What you should do ::
Only the lines below, from the one with "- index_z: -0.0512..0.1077" through the one with "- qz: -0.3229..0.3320", are to be written out, exactly.

Material provided ::
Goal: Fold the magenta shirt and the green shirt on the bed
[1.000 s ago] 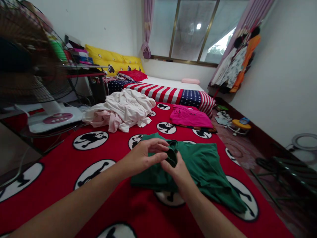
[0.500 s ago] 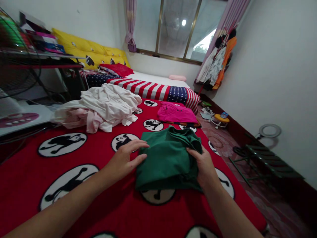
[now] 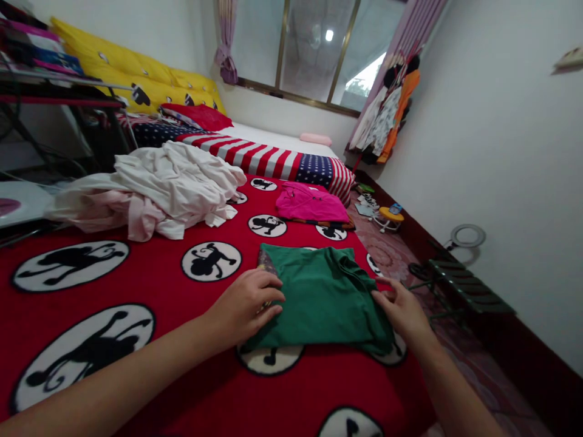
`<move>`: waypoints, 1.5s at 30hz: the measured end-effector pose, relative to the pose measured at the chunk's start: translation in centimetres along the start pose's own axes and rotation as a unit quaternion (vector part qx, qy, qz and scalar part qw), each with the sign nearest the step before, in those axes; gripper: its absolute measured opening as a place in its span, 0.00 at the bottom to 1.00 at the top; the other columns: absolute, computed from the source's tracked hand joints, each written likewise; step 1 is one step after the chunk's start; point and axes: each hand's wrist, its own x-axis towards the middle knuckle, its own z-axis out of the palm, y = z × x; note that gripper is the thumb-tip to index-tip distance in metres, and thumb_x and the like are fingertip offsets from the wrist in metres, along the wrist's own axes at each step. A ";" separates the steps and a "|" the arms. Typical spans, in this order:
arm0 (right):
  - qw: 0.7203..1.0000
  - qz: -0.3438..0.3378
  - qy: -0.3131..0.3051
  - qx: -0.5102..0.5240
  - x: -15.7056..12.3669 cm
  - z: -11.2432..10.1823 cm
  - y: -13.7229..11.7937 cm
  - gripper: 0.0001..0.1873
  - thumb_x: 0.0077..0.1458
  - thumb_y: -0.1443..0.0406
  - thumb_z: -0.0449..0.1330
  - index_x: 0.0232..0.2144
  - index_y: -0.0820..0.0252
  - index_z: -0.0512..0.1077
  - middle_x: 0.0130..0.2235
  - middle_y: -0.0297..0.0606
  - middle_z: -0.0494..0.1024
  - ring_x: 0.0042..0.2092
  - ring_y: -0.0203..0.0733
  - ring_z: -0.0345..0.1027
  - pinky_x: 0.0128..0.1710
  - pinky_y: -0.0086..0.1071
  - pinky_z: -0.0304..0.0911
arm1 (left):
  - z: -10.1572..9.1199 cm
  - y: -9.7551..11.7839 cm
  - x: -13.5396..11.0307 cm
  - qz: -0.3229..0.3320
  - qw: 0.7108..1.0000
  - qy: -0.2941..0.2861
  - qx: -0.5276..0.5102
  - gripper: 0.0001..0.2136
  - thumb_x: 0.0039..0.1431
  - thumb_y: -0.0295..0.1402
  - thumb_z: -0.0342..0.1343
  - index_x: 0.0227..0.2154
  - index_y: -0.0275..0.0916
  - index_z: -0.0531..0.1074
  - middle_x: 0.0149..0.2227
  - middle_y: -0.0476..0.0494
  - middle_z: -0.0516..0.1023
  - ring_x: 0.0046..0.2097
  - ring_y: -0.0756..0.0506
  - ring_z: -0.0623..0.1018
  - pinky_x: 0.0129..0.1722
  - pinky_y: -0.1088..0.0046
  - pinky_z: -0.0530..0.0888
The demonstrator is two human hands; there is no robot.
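A folded green garment lies on the red blanket with black-and-white monkey circles. My left hand rests on the garment's left edge, fingers curled over the fold and pinching it. At the garment's right edge my right hand has its fingers stretched out, touching the cloth. A folded pink garment lies further back on the blanket. To the left sits a heap of white and pale pink clothes.
A stars-and-stripes cover spreads behind, with yellow pillows against the wall. Clothes hang at the right of the window. On the floor right of the bed are a green folding chair, a ring light and a small yellow stool.
The green garment was spread wide with both hands at its collar; it is now folded into a compact rectangle. My hands have moved apart to its left and right edges.
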 end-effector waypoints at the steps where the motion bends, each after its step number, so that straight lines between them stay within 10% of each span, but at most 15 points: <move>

Task answer ::
  - index_z: -0.0512..0.1077
  - middle_x: 0.0130..0.2235
  - middle_y: -0.0297..0.0606
  - middle_z: -0.0494..0.1024
  - ring_x: 0.0042..0.2092
  - ring_y: -0.0203..0.0733
  - ring_z: -0.0345..0.1027
  - pinky_x: 0.0128..0.1710
  - pinky_y: -0.0086..0.1071
  - pinky_z: -0.0304..0.0911
arm1 (left):
  - z: -10.1572..9.1199 cm
  - y: -9.7551..11.7839 cm
  - x: -13.5396..11.0307 cm
  - qz: -0.3229..0.3320

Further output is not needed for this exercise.